El sol caía a plomo y la sombra se escabullía por los callejones más profundos. En aquella pequeña plaza, escondida del bullicio y rodeada de jardines había un pequeño banco de piedra tapizado por la sombra escurridiza. Sentada, con el pelo suelto, largo y lacio, oscuro y denso, miraba perdida los muros de piedra cubiertos de hiedra. Los recuerdos se mezclaban con la rabia y el enfado y, sin embargo, por mucho que le odiase, no podía dejar de pensar en él.

Al otro lado del muro, en la otra orilla de la vida, el agua bajaba con ligereza chocando con los pies descalzos enfriando poco a poco el deseo. La mirada hacia el muro intentando discernir que había al otro lado, iniciando una conversación que siempre se quedaba en la garganta dando vueltas para volver a meterse en el estómago. Al otro lado sentía el calor, el fogonazo de su sonrisa y su vergüenza.

Estuvo tan cerca de él y de sus demonios que de alguna manera hirieron su carne sin tocarla.

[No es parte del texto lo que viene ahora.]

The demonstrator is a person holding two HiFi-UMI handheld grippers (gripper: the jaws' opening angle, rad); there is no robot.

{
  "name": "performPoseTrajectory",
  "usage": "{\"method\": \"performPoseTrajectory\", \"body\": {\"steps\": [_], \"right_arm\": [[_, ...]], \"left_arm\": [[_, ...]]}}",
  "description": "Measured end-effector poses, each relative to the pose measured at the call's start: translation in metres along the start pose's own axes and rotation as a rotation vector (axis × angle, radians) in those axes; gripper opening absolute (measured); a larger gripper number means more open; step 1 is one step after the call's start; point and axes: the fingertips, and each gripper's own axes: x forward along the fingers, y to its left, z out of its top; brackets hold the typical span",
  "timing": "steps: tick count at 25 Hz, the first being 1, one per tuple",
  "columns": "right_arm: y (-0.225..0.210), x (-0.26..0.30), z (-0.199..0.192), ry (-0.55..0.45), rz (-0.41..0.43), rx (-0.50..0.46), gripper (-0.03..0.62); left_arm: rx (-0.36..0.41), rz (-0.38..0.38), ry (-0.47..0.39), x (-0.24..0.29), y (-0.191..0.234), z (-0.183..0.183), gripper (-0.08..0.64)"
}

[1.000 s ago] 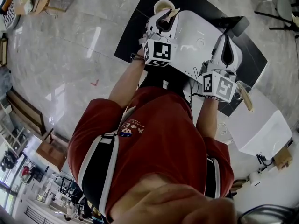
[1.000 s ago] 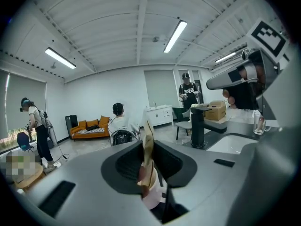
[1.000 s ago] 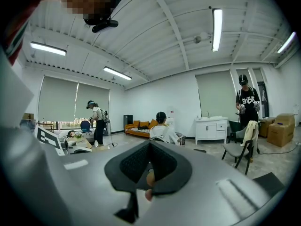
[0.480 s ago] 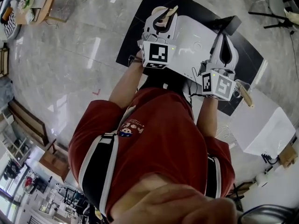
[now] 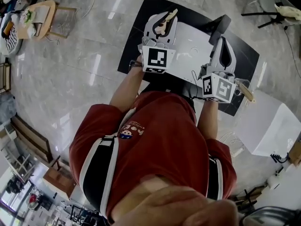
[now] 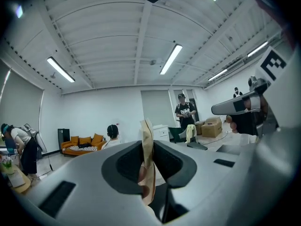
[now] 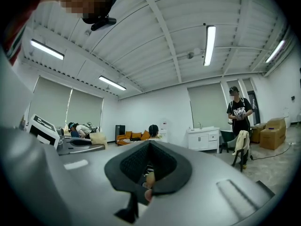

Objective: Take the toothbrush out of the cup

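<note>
Grey polished floor all round, with a black mat on it and a white table standing on the mat. Person in a red shirt is looking down over it with a gripper in each hand, both pointing away across the table.

Left gripper is over the table's far left corner. Its jaws are partway closed and clamped on the toothbrush, a thin tan strip standing upright between the pads. It pokes out above them and runs on down below. In the head view a tan end sticks out past the tips, slanting toward the far right. Can't tell if the lower end is clear of the cup. The gripper body covers that spot from above, and its own view doesn't show it either.

Right gripper is at the table's right edge, well apart from the left one. Jaws are fully together, with nothing gripped between the pads as far as I can see.

Background in the gripper views is an open white room with strip lights on the ceiling. An orange sofa sits against the back wall, and someone in black stands near a white cabinet.
</note>
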Motion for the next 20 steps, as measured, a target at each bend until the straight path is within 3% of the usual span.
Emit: {"method": "performPoseTrajectory", "body": {"steps": [10,20], "right_arm": [[-0.035,-0.035,0.006,-0.024,-0.115,-0.008,0.009],[-0.121,-0.107,0.002,-0.031,-0.305,0.012,0.009]], "left_arm": [[0.009,-0.131,-0.014,0.011,-0.052,0.008,0.069],[0.040,-0.297,-0.014,0.030,-0.154,0.016,0.069]]}}
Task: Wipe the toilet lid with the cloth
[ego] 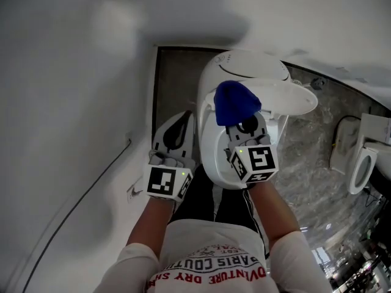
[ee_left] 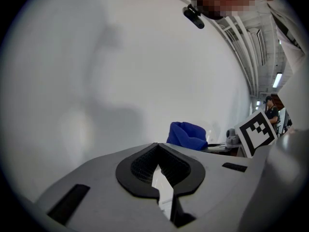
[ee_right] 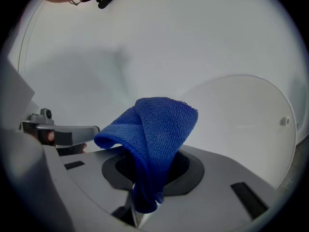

Se olvidaba rápido y se distraía aún más rápido si cabe. Quizá esa fuera su maldición, la de no retener lo que deseaba y la de no probar lo que se le ofrecía. Tal vez fuera una fase de su vida, pero aquel muro frente a ella se hacía cada vez más infranqueable. Sabía que él estaba al otro lado, pero de su garganta no salía ruido alguno, hasta que se dio cuenta de que no estaba respirando.

No supo convencerla, no supo cómo llegar a ella sin que el miedo no estuviera presente. Siempre era aquello, o un juego o una desgracia. Momentos en los que la saliva se mezclaba convirtiéndose en hilos de seda que ella saboreaba mientras los ojos, perdidos en algún insondable misterio se blanquean. La pelea constante de los brazos y las piernas mezcladas con las risas y las negativas, el respeto que sorprendentemente sobresalía sobre todo lo demás, retumbaba en las embestidas contra las paredes. Apretaba entonces los puños recordando su fino cuello.

Quizá fuera el tiempo, pensaron ambos, no era el momento, ni las circunstancias, o simplemente fue una coincidencia aquella en la que el fuego que ardía en las entrañas de ella se mezcló con las ascuas que salían de las manos de él. Quizá si alguno de ellos diera el paso de buscar el banco o la orilla, de trepar el muro o enredarse en el follaje que lo cubría volverían a unirse las manos en el cuello y la seda brotar de sus bocas hasta que ella se quedase sin aliento y él cubriese de blanco el pelo suelto, largo y lacio, oscuro y denso.